Kleinwalsertal bleibt auch unter Motorradfahrern sehr beliebt

Abbildung 1: Das Tal vom Widderstein aus gesehen
 
Abbildung 2: Der Breitachklamm ist ein Naturschauspiel, das jährlich 300.000 Besucher anzieht

Die Allgäuer Alpen sind ein Paradies für Schneesportfans und Kletterfreunde. In der Attraktivität der Skigebiete rangiert die Region auf dem dritten Platz hinter Zermatt und Grossarltal.

Das Kleinwalsertal besteht aus 150 Kilometer Wanderwegen, mit vielen Almen und Hütten, in die Wanderer einkehren und sich erholen können. Wichtige Orte sind Riezlern, Hirschegg, Mittelberg und Baad, welche die größten Übernachtungszahlen der Region besitzen.
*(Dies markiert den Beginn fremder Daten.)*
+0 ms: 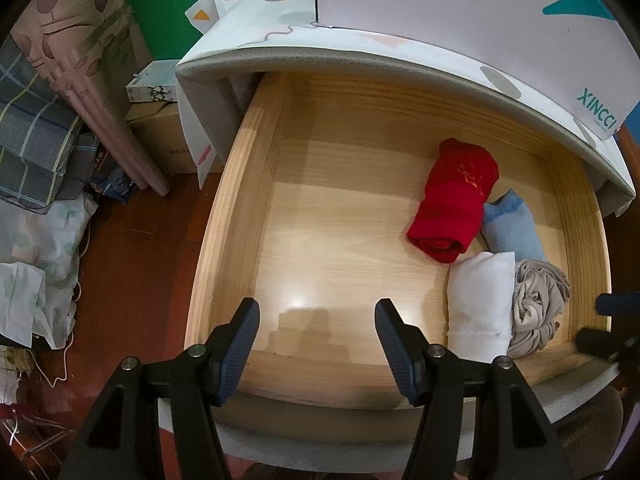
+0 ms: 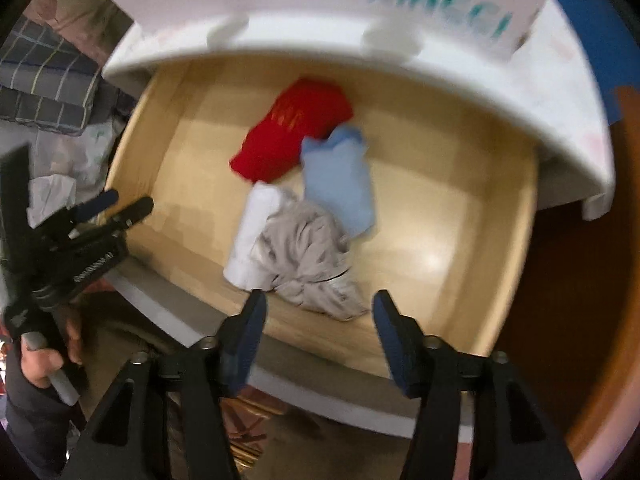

Doch besonders im Frühling, Sommer und Herbst steigen die Touristenzahlen stetig an, denn die Region besitzt vor allem auch unter Motorradfahrern einen guten Ruf. Die Sackgassenlage des Tals ermöglicht es den Touristen in ruhiger Lage und ohne hohes Verkehrsaufkommen ihre Touren zu fahren und die schöne Landschaft zu bewundern, sowie zahlreiche Sehenswürdigkeiten zu entdecken. Eine Besonderheit bleibt die Erreichbarkeit des Ortes, denn nur über Oberstdorf und Sonthofen führt die B 19 in das Tal hinein. Wer sich in das 1200 Meter hoch gelegene Tal hineintraut, kann mit dem Motorrad viele schöne Touren erleben.

Von Sonthofen über Oberstaufen und den Riedberg-Pass, nach Oberstdorf ins Kleinwalsertal


Sonthofen ist der südlichste Ort Deutschlands und liegt zwischen Iller- und Ostrachtal, umgeben von den Oberallgäuer Bergen. Als Luftkurort ist er Ausgangspunkt für viele Touren und erhielt 2005 die Auszeichnung „Alpenstadt des Jahres“. Wer seine Motorradtour hier startet, sollte einen Abstecher zum Starzlachklamm machen, der zwischen Grünten und Wertacher Horn entspringt und auf einer Höhe von 1070 Metern ein eindrucksvolles Naturschauspiel hinterlässt. Weiter kann die Tour über Immenstadt im Allgäu am Alpsee entlang führen. Dort können Biker ihr Fahrzeug abstellen und auf kurzem Weg eine Badepause genießen. Der nächste Stopp ist Oberstaufen, ein 7000 Seelen Ort mit einem bekannten Erlebnisbad und zwei Golfclubs, Tennisplätzen und den beliebten Naturpark Nagelfluhkette.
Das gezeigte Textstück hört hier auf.